* **Task description**:
Set down the data again in full, keeping every line exactly as it is.
*** Recorded data
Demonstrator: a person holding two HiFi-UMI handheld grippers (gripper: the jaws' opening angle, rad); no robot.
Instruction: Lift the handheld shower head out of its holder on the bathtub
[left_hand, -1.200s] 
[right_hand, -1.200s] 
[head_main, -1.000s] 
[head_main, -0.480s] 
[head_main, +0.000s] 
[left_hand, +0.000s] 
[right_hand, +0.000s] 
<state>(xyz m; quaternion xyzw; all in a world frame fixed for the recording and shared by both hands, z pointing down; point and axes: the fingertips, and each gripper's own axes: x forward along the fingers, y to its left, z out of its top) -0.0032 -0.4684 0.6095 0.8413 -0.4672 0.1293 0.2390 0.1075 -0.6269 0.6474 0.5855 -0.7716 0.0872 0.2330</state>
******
* **Solution below**:
Demonstrator: a person holding two HiFi-UMI handheld grippers (gripper: the jaws' opening angle, rad); no robot.
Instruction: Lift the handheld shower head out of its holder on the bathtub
[left_hand, -1.200s] 
[right_hand, -1.200s] 
[head_main, -1.000s] 
[head_main, -0.480s] 
[head_main, +0.000s] 
[left_hand, +0.000s] 
[right_hand, +0.000s] 
<state>(xyz m; quaternion xyzw; all in a world frame fixed for the recording and shared by both hands, z pointing down; point and axes: the fingertips, and each gripper's own axes: x forward along the fingers, y to its left, z out of its top) -0.0032 -0.4684 0.6095 0.8413 -0.4672 0.1293 0.2390 0.1075 -0.6269 0.6474 0.5855 -0.7716 0.0872 0.2330</state>

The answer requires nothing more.